Related Work & Insights¶
- vs PRM: PRMs use another language model to read reasoning text and provide process scores; ReProbe uses a small model to read the target LLM's internal states, resulting in lower costs and better OOD generalization, albeit with higher model specificity.
- vs unsupervised UQ: Metrics like MaxProb, entropy, and perplexity require no training but have limited efficacy. ReProbe maintains lightweight advantages while extracting complex credibility patterns through supervised learning.
- vs self-consistency / majority voting: Majority voting aggregates only at the final answer level and cannot correct intermediate errors; ReProbe intervenes at the step level during search, making it more suitable for beam search.
- vs formal verification: Formal verification is reliable but domain-specific and dependent on auto-formalization.

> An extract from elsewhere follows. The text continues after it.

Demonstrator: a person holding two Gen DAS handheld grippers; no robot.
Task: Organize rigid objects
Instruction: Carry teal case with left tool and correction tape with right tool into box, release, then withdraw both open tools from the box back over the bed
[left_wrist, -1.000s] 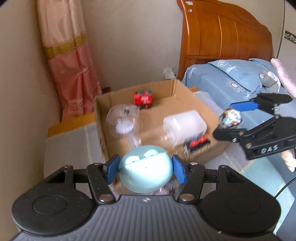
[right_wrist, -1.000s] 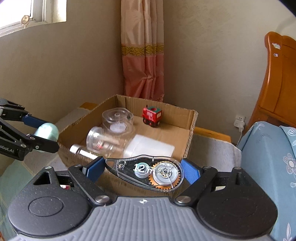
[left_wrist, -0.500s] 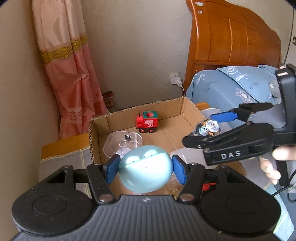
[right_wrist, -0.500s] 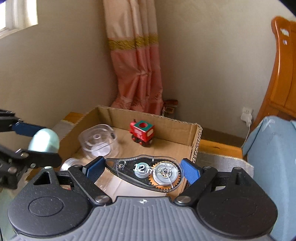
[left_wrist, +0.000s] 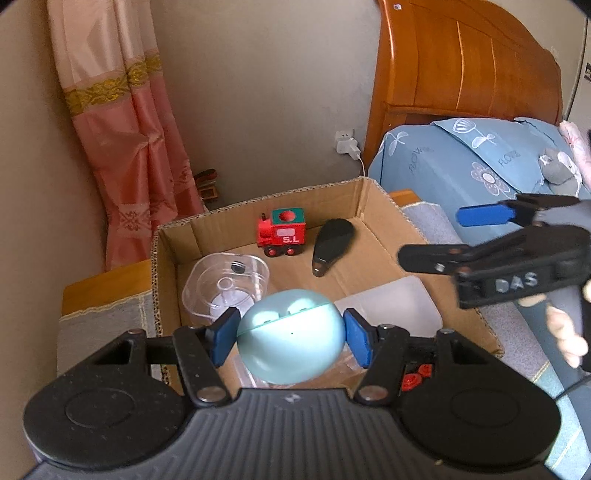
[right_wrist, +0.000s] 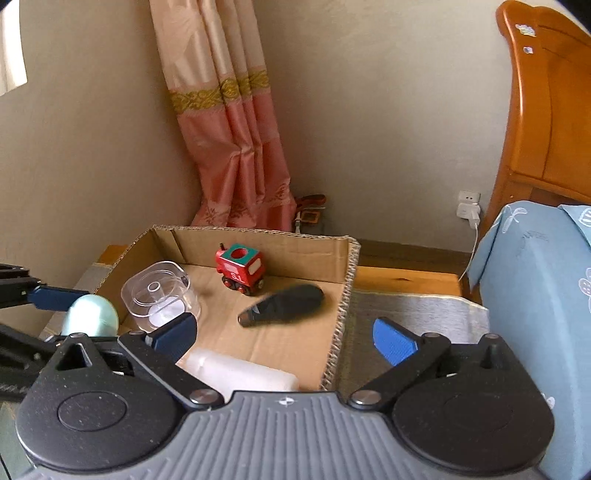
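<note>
My left gripper (left_wrist: 291, 339) is shut on a pale mint egg-shaped case (left_wrist: 291, 354), held over the near end of an open cardboard box (left_wrist: 258, 201). In the right wrist view that case (right_wrist: 90, 315) shows at the left, above the box (right_wrist: 258, 232). My right gripper (right_wrist: 283, 338) is opening, with nothing between its blue pads. In the left wrist view the right gripper (left_wrist: 443, 236) hangs by the box's right wall. A dark correction-tape dispenser (right_wrist: 284, 304) lies on the box floor beside a red toy train (right_wrist: 240, 269).
The box also holds a clear round container (left_wrist: 225, 291), a frosted white plastic box (left_wrist: 391, 306) and something with red buttons (left_wrist: 413, 376). A blue-covered bed (left_wrist: 461, 162) with a wooden headboard stands to the right. A pink curtain (right_wrist: 236, 147) hangs behind. A hand (left_wrist: 565, 332) grips the right tool.
The right gripper has opened and the tape dispenser it held now lies in the box by the train. Both grippers have moved in over the box. The left still holds the mint case.
</note>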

ReProbe is more general, covering math, planning, and QA, though it does not provide rigorous proofs.
Rating¶
- Novelty: ⭐⭐⭐⭐⭐ Systematizing internal state probing for reasoning step verification provides a clear complement to the PRM path.
- Experimental Thoroughness: ⭐⭐⭐⭐⭐ Comprehensive analysis across step PR-AUC, Best-of-N, beam search, multi-model support, native thinking, efficiency, and fusion.
- Writing Quality: ⭐⭐⭐⭐ Clear structure and information-dense tables. The description of training costs across various settings is slightly complex and requires careful reading.
- Value: ⭐⭐⭐⭐⭐ Highly valuable for low-cost test-time scaling and deployable reasoning systems, particularly as a lightweight replacement or pre-filter for PRMs.